Every line of the material is to be reproduced verbatim.

----------

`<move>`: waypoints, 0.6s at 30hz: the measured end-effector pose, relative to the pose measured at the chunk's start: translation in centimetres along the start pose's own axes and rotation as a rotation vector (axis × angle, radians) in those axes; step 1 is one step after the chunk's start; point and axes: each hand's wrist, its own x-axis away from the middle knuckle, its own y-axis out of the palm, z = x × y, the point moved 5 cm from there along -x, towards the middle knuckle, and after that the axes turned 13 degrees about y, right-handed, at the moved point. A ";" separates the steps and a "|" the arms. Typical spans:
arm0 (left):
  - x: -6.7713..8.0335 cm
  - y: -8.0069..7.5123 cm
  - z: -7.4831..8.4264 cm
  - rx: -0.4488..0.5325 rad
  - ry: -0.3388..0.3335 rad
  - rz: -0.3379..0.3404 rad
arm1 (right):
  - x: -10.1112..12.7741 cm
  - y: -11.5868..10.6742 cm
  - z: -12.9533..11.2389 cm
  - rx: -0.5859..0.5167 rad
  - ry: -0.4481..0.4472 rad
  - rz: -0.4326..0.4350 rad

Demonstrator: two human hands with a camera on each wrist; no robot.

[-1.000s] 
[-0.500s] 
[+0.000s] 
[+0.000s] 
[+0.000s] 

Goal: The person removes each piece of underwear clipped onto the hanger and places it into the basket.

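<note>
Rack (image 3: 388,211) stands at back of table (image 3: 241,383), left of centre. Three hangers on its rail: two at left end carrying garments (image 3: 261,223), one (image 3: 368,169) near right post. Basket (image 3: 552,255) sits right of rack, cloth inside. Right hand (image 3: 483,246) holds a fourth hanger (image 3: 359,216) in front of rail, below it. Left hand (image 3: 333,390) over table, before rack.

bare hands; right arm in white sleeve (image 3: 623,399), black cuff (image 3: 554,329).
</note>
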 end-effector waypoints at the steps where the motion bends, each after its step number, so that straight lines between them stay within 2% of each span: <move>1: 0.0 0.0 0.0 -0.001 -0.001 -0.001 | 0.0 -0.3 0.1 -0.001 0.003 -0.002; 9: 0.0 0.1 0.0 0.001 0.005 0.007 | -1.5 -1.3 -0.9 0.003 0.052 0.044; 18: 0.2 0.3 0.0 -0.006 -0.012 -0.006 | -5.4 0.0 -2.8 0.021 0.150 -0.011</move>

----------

REPLY:
`<move>`: waypoints, 0.6s at 30hz: the measured end-effector pose, relative to the pose measured at the chunk's start: translation in centimetres along the start pose's own axes and rotation as a rotation vector (axis × angle, radians) in those axes; step 1 is one step after the chunk's start; point and axes: each hand's wrist, its own x-axis away from the middle knuckle, its own y-axis out of the palm, z = x × y, the point moved 5 cm from there along -x, towards the middle knuckle, and after that the axes turned 13 degrees about y, right-handed, at the moved point. A ";" separates the steps and a "|" the arms. Typical spans:
arm0 (left):
  - x: -6.7713..8.0335 cm
  - y: -8.0069..7.5123 cm
  - z: -7.4831..8.4264 cm
  - rx: -0.4488..0.5325 rad
  - ry: -0.3388..0.3335 rad
  - rz: -0.3379..0.3404 rad
arm1 (right):
  - x: -10.1112..12.7741 cm
  - y: -11.5868..10.6742 cm
  - z: -12.9533..11.2389 cm
  - rx: -0.5859..0.5167 rad
  - ry: -0.4481..0.4472 rad
  - rz: -0.4326..0.4350 rad

Demonstrator: two human hands with a camera on each wrist; no robot.

[-1.000s] 
[-0.500s] 
[+0.000s] 
[+0.000s] 
[+0.000s] 

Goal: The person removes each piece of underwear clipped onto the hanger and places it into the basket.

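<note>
Rack (image 3: 388,211) stands at back of table (image 3: 241,383), left of centre. Three hangers on its rail: two at left end carrying garments (image 3: 261,223), one (image 3: 368,169) near right post. Basket (image 3: 552,255) sits right of rack, cloth inside. Right hand (image 3: 483,246) holds a fourth hanger (image 3: 359,216) in front of rail, below it. Left hand (image 3: 333,390) over table, before rack.

bare hands; right arm in white sleeve (image 3: 623,399), black cuff (image 3: 554,329).
</note>
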 end-effector waypoints at the steps where the motion bends, each after its step number, so that straight lines between them stay within 2% of each span: <move>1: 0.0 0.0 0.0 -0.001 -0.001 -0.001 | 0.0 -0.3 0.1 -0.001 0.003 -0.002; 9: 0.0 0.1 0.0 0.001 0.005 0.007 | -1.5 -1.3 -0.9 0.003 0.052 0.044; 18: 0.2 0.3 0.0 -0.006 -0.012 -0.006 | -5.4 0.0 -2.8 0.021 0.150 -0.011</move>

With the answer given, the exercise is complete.